REQUIRED WORK -> Where a picture occurs in the data, omit it, and copy all remaining data exactly.
DATA PROVIDED below:
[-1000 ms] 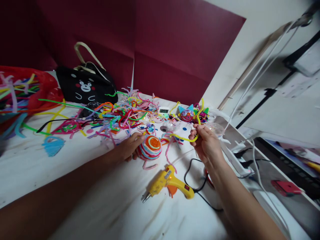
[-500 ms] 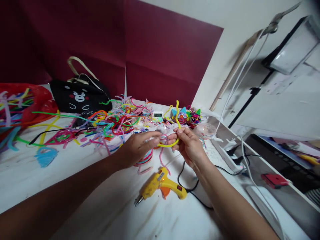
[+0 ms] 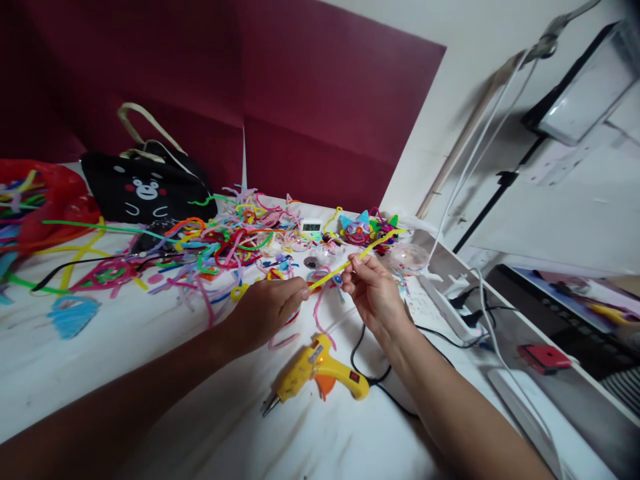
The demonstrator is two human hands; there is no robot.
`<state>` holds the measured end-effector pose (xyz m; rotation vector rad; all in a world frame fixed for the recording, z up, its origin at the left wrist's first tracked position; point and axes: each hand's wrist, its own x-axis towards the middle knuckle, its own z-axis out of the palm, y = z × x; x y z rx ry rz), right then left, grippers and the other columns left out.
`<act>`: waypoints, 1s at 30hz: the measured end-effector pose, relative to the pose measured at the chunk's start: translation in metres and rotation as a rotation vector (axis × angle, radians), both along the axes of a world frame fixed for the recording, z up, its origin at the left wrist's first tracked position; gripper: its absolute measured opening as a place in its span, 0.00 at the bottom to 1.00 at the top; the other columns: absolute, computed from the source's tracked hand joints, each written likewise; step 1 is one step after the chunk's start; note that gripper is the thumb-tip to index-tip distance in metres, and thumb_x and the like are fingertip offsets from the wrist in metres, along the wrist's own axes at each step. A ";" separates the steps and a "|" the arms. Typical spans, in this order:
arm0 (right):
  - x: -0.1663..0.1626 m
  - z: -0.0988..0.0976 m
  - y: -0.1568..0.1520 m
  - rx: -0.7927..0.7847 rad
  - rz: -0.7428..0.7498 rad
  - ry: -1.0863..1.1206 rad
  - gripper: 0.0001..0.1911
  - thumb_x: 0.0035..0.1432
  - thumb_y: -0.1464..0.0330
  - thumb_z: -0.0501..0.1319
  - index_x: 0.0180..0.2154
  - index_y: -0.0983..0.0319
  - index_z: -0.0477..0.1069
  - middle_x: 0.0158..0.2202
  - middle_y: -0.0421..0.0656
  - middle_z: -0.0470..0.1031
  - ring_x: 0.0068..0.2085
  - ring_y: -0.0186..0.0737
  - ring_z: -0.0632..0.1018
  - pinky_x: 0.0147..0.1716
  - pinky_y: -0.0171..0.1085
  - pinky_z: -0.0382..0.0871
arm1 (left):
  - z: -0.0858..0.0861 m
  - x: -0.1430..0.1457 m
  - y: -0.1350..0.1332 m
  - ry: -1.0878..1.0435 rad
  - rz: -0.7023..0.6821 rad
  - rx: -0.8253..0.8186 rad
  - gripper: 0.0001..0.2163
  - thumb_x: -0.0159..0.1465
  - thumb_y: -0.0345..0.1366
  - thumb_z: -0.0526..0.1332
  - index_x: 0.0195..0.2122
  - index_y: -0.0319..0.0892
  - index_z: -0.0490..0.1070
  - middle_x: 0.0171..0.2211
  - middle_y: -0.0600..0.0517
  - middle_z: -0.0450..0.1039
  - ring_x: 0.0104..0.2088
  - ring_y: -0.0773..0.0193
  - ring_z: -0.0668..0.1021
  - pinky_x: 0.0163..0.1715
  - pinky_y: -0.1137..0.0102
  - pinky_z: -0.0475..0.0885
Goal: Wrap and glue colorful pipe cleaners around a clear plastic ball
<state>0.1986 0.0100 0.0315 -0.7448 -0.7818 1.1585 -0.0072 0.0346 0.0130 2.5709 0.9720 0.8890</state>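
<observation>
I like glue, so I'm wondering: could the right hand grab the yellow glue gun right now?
Probably yes: the yellow glue gun lies nearby with nothing on top of it. But the right hand is pinching a yellow pipe cleaner, so it may need to let go first.

A craft workspace, as the glue gun and heaped pipe cleaners on the table show.
</observation>
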 end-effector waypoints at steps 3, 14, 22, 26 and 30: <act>0.003 0.002 0.000 0.025 -0.019 0.004 0.14 0.42 0.68 0.74 0.28 0.62 0.71 0.25 0.36 0.75 0.22 0.28 0.74 0.15 0.25 0.66 | 0.000 -0.008 0.005 0.029 -0.015 0.132 0.16 0.73 0.39 0.47 0.31 0.43 0.66 0.25 0.55 0.67 0.26 0.65 0.72 0.29 0.72 0.62; 0.033 0.010 0.008 0.041 -0.220 -0.260 0.19 0.47 0.54 0.70 0.31 0.58 0.67 0.26 0.36 0.78 0.24 0.30 0.78 0.18 0.26 0.67 | 0.007 -0.022 0.016 0.033 0.031 0.424 0.15 0.74 0.38 0.47 0.38 0.40 0.71 0.34 0.50 0.78 0.33 0.64 0.79 0.34 0.72 0.69; 0.042 0.037 -0.027 -0.112 -0.234 -0.954 0.24 0.47 0.52 0.73 0.15 0.60 0.69 0.10 0.38 0.65 0.13 0.34 0.66 0.16 0.35 0.59 | 0.038 -0.026 -0.002 0.255 0.193 0.775 0.15 0.70 0.34 0.52 0.28 0.43 0.73 0.23 0.53 0.72 0.26 0.62 0.74 0.24 0.68 0.61; 0.016 0.049 -0.052 0.464 -0.597 -1.573 0.20 0.57 0.56 0.67 0.45 0.62 0.76 0.36 0.51 0.80 0.39 0.53 0.80 0.40 0.48 0.72 | 0.053 -0.011 -0.020 0.210 0.170 0.894 0.13 0.68 0.29 0.53 0.28 0.44 0.72 0.20 0.55 0.67 0.24 0.62 0.70 0.25 0.67 0.59; -0.005 0.042 -0.057 0.924 -0.408 -1.733 0.24 0.64 0.71 0.61 0.60 0.66 0.62 0.52 0.56 0.76 0.56 0.52 0.74 0.61 0.55 0.61 | 0.061 0.002 -0.030 0.110 -0.008 0.972 0.12 0.69 0.29 0.53 0.31 0.42 0.72 0.23 0.54 0.70 0.25 0.61 0.70 0.25 0.66 0.61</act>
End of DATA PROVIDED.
ANSWER TO THE EXERCISE ->
[-1000 ms] 
[-500 ms] 
[+0 ms] 
The demonstrator is two human hands; there is no robot.
`<state>` holds the measured end-effector pose (xyz m; rotation vector rad; all in a world frame fixed for the recording, z up, its origin at the left wrist's first tracked position; point and axes: each hand's wrist, its own x-axis towards the middle knuckle, its own z-axis out of the palm, y = z × x; x y z rx ry rz), right then left, grippers and the other columns left out.
`<act>`: waypoints, 1s at 30hz: the measured end-effector pose, relative to the pose measured at the chunk's start: translation in metres and rotation as a rotation vector (axis × angle, radians), both along the axes of a world frame fixed for the recording, z up, its origin at the left wrist's first tracked position; gripper: its absolute measured opening as a place in its span, 0.00 at the bottom to 1.00 at the top; the other columns: absolute, computed from the source's tracked hand joints, each written likewise; step 1 is one step after the chunk's start; note that gripper is the thumb-tip to index-tip distance in metres, and thumb_x and the like are fingertip offsets from the wrist in metres, along the wrist's own axes at each step. A ";" separates the steps and a "|" the arms. Typical spans, in this order:
arm0 (right):
  - x: -0.1663..0.1626 m
  - z: -0.0988..0.0976 m
  - y: -0.1568..0.1520 m
  - rx: -0.7927..0.7847 rad
  - rz: -0.7428..0.7498 rad
  - ry: -1.0863..1.1206 rad
  - gripper: 0.0001..0.1911
  - thumb_x: 0.0035..0.1432
  - thumb_y: -0.1464..0.0330
  - thumb_z: -0.0501..0.1319
  - index_x: 0.0180..0.2154
  - index_y: -0.0983..0.0319
  - index_z: -0.0477..0.1069
  - middle_x: 0.0158..0.2202
  - middle_y: -0.0421..0.0656
  - middle_z: -0.0470..0.1031
  - ring_x: 0.0068..0.2085
  - ring_y: -0.0186..0.0737
  - ring_z: -0.0632..0.1018
  - pinky_x: 0.0147..0.1716
  - pinky_y: -0.0171..0.1085
  - pinky_z: -0.0382..0.0871
arm1 (left):
  - z: -0.0858..0.0861 m
  - x: -0.1430..0.1457 m
  - y: -0.1350..0.1332 m
  - ry: -1.0878..1.0435 rad
  - rz: -0.7023..0.6821 rad
  - rx: -0.8253..0.8186 rad
  - gripper: 0.0001..0.2163
  - thumb_x: -0.0159..0.1465
  - thumb_y: -0.0345..0.1366
  - thumb_z: -0.0526..0.1332
  - index_x: 0.0195..0.2122
  - index_y: -0.0319..0.0892
  - index_z: -0.0490..0.1070
  - middle_x: 0.0171..0.2211
  - middle_y: -0.0600..0.0517
  - middle_z: -0.0450..0.1039
  - ring_x: 0.0104..0.2088
  - ring_y: -0.0773..0.0193
  - ring_z: -0.0668..0.1021
  - pinky_x: 0.0163..0.1715
  - pinky_y: -0.1137..0.0102
  - pinky_z: -0.0475..0.0885
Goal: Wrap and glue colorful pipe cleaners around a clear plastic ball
<state>0.1986 0.0100 0.0315 -0.7448 -0.7818 1.1585 -0.0072 0.0346 0.0130 2.5709 0.9720 0.8890</state>
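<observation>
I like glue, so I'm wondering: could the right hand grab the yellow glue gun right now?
Probably yes: the yellow glue gun lies nearby with nothing on top of it. But the right hand is pinching a yellow pipe cleaner, so it may need to let go first.

A craft workspace, as the glue gun and heaped pipe cleaners on the table show.
</observation>
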 end-effector waypoints at steps 3, 14, 22, 26 and 30: <act>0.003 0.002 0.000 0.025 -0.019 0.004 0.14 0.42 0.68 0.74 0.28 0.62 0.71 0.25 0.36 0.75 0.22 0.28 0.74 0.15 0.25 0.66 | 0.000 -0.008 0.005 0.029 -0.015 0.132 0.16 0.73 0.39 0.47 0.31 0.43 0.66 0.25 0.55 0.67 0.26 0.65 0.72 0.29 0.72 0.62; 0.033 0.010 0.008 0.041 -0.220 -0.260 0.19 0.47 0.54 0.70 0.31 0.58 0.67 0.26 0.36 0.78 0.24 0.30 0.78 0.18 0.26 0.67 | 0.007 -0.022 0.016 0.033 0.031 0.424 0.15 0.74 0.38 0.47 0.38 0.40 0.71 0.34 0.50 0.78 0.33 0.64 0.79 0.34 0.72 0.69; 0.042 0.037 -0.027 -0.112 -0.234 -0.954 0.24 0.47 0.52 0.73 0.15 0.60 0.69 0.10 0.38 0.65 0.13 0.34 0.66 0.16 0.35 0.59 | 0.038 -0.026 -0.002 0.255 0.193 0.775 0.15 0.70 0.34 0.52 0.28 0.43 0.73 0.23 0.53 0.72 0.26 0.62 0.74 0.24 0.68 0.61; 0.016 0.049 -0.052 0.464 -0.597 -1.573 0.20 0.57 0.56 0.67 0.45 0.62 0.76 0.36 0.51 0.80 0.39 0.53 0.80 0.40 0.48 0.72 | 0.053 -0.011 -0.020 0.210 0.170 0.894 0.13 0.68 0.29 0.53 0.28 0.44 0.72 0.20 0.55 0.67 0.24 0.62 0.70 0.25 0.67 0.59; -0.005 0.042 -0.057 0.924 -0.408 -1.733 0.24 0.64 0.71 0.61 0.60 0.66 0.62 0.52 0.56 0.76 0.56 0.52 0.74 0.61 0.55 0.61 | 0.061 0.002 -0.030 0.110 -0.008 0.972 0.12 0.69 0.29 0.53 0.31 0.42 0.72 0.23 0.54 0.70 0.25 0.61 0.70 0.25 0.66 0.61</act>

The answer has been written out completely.